• AIM OF THE TASK: A partial copy is required: transcribe exactly the lines from the one containing "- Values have" through the last line below, without any pictures.

• COLLECTED MATERIAL:
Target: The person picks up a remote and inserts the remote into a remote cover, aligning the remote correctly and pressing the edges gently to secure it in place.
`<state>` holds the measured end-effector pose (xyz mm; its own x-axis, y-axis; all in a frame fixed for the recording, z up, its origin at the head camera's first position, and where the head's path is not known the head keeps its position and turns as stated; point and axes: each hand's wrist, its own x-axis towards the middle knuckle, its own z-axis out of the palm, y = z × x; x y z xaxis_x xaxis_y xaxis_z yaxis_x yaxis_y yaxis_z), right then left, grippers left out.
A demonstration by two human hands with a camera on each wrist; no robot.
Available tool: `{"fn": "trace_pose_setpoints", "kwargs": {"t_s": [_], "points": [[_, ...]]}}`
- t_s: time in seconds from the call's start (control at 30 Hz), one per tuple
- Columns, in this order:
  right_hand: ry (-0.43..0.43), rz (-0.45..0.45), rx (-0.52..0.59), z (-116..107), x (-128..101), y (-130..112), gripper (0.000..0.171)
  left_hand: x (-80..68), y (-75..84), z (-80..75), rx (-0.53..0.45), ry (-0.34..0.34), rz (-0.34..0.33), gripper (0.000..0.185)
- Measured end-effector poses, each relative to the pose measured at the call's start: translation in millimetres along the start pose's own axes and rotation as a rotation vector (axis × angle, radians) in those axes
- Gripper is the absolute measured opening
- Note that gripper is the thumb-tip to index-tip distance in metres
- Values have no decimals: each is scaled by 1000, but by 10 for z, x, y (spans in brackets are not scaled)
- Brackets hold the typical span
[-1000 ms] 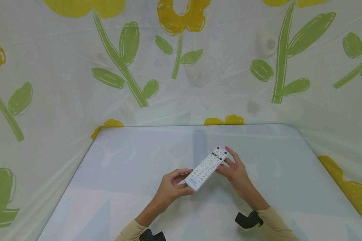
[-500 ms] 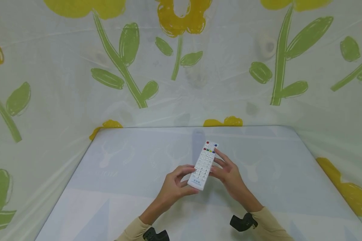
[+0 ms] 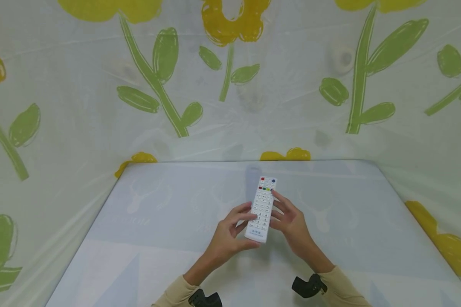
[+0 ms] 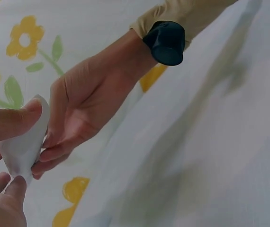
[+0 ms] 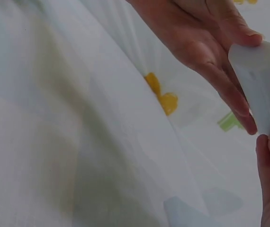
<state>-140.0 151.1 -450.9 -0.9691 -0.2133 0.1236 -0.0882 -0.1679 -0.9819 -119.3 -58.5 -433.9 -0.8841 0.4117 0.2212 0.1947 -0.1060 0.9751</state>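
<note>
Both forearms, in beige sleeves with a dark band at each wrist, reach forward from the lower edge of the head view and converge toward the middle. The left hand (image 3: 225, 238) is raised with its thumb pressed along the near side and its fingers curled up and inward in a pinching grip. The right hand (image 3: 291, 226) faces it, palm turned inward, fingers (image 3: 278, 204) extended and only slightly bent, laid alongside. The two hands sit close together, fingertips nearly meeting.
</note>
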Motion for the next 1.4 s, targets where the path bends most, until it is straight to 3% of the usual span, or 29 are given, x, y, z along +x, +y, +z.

• YOUR RESPONSE:
- Values have no decimals: each is scaled by 1000, but by 10 for z, x, y (spans in brackets are not scaled)
- Brackets hold the typical span
[-1000 ms] 
[-500 ms] 
[+0 ms] 
[+0 ms] 
[+0 ms] 
<state>-140.0 151.1 -450.9 -0.9691 -0.2133 0.1236 -0.0882 -0.1679 -0.9819 -119.3 -58.5 -433.9 -0.8841 0.4117 0.2212 0.1947 -0.1060 0.9751</state>
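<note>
Both forearms, in beige sleeves with a dark band at each wrist, reach forward from the lower edge of the head view and converge toward the middle. The left hand (image 3: 225, 238) is raised with its thumb pressed along the near side and its fingers curled up and inward in a pinching grip. The right hand (image 3: 291, 226) faces it, palm turned inward, fingers (image 3: 278, 204) extended and only slightly bent, laid alongside. The two hands sit close together, fingertips nearly meeting.
</note>
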Motion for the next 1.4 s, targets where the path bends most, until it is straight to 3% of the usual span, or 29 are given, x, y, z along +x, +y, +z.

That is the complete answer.